We noted above that the problems of sorting a list and searching for an item in a list are very important in computer science. A related problem is the problem of finding the kth smallest item in a list. Special cases include finding the minimum, the maximum, and the median (k = n / 2) values. As part of your first homework assignment, you developed an algorithm to find the largest element in a list, and you showed it was a "capital theta" (n) algorithm for a list of n elements. Similarly, there is a "capital theta" (n) algorithm to find the smallest element. If the list is sorted, it is easy to find the kth smallest element for 1 <= k <= n. It is not immediately clear how to solve this problem in general if the list is not sorted, however. But it turns out that we can use the divide and conquer technique to develop an algorithm to find the kth smallest element, 1 <= k <= n, in an unsorted list in "capital theta" (n) time.

We use the notation | S | to denote the cardinality of a set S, i.e., the number of elements in S.

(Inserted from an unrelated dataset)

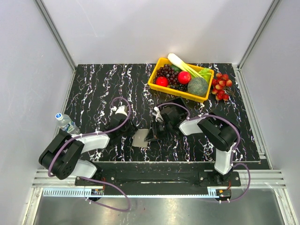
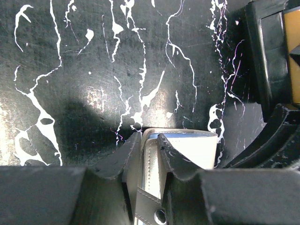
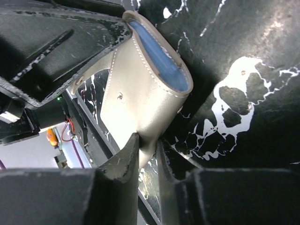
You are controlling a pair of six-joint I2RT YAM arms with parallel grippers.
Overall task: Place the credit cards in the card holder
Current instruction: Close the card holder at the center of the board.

We will use the recursive function SELECT(k,S) to select the kth smallest element from S:

procedure SELECT (k,S)

if | S | < 50 then

sort S

return kth smallest element of S

else

divide S into |_ |S| / 5 _| lists of 5 elements each, with up to 4 "leftovers"

sort each 5-element list

let M be the list of medians of these 5-element sets

m = SELECT ( ceiling( |M| / 2 ) , M )

let S1, S2, S3 be the lists of elements in S that are <. =, > m respectively

if |S1| > k return SELECT (k, S1)

else if ( |S1| + |S2 | > = k) return m

else return SELECT ( k - |S1| - |S2| , S3)

Exercise 9.1. Show the steps in the above algorithm if S is an array of 500 integers, with

S[i] = 500 - i for 0 <= i <= 499 and if

a. k = 39.

b. k = 73.

Correctness. We can show that the above algorithm is correct by an induction argument on |S|, the size of S. We omit this proof here.

Running time. Suppose T(n) is the time to select the kth smallest element from a set of size n. Then the recursive call SELECT ( ( |M| / 2 ) , M) requires at most T(n/5) time.

Now how big are S1 and S3? First note that since m is the median of the set of medians M, at least |_ n / 10 _| elements of M are greater than or equal to m (since M contains about n/5 elements and at least half the elements in M are greater than or equal to m, the median of M). For each of these |_ n / 10 _| elements, there are two distinct elements in S which are at least as large. So S1 contains at most n - 3 |_ n / 10 _| elements, i.e.,

| S 1 | < = n - 3 |_ n / 10 _| < = 3n / 4 (for n >= 50).

Similarly we have

|S3 | <= 3n / 4.

Thus the second recursive call requires at most time T( 3n / 4 ).

All other statements require at most O(n) time.

So we have

T(n) <= cn for n <= 49 (since n is bounded).

T(n) <= T(n / 5) + T (3n / 4) + cn for n >= 50.

Claim: T(n) <= 20cn.

Proof: By induction.

Step 1. This is true for n <= 50, since T(50) <= T(10) + T(39) +cn <= 3cn.

Step 2. Assume this is true for n <= N for some N > 50.

Then T(N+1) <= T( (N+1) / 5 ) + T ( (3 (N+1)) / 4 ) + c ( N+1)

<= 20c ( (N+1) / 5 ) + 20 c( (3 (N+1)) / 4) + c (N+1)

<= 20c ((19 / 20 ) (N+1) + c (N+1) = 20 c (N+1).

Step 3. Since we have verified steps 1 and 2, we have proved by induction that

T(n) <= 20cn for n >= 1.

Exercise 9.2. (grad) Can the division into sets of size 5 be replaced by division into sets of size 3? What about of size 7?

Exercise 9.3. If S has 50 or fewer elements, then we just sort S and find the kth smallest element. But we will learn in the next few lectures that many sorts take "capital omega" (nlog2n) time. Is this a contradiction? Explain.